- Battle of Vidattaltivu: Part of Sri Lankan Civil War, 2008–2009 SLA Northern offensive
| Date | July 16, 2008 |
| Location | 20 km north of Mannar |
| Result | Government Victory |

Belligerents
- Military of Sri Lanka: Liberation Tigers of Tamil Eelam

Commanders and leaders
- Lt. Gen Sarath Fonseka: Brig. Shavendra Silva: Velupillai Prabhakaran

Units involved
- Sri Lanka Armed Forces Army 58 Division; ; ;: Unknown

= Battle of Vidattaltivu =

Battle during the Sri Lankan Civil War

The Battle of Vidattaltivu was fought over the town of Vidattaltivu, Sri Lanka, by the 58 Division of the Sri Lankan Military and the Liberation Tigers of Tamil Eelam (LTTE).
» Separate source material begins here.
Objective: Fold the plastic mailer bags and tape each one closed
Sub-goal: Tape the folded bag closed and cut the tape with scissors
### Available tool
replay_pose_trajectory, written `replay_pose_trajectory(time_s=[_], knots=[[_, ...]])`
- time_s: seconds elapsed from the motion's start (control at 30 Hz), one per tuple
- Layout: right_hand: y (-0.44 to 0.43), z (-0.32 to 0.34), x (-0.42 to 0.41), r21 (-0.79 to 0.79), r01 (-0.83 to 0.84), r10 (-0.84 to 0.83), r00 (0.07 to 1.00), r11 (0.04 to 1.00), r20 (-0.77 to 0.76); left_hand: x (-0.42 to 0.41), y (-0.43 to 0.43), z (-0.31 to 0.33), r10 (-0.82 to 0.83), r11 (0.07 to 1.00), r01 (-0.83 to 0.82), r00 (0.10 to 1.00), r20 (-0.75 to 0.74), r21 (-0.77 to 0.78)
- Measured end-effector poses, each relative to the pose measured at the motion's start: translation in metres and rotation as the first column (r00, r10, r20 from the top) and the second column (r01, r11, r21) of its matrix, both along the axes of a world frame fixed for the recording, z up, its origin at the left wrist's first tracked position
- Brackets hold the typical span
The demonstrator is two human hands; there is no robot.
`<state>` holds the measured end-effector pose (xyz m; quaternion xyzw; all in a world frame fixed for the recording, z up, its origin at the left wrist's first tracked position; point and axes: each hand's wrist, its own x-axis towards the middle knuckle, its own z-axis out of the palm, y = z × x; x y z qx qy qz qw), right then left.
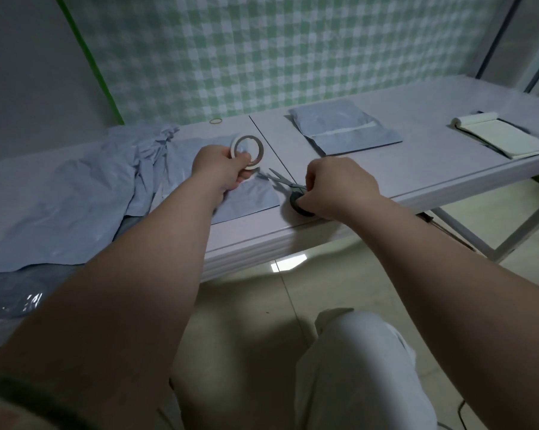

The battle took place on July 16, 2008, part of the Northern Theatre of Eelam War IV during the Sri Lankan civil war. The 58 Division victory in the battle marked the first time the Army had been in control of the town in 21 years. According to the Sri Lankan Ministry of Defence, the town had been the primary base used by the LTTE for its maritime operations and had also served as their logistics hub, making the taking of the town by the Army a "fatal blow" to the LTTE.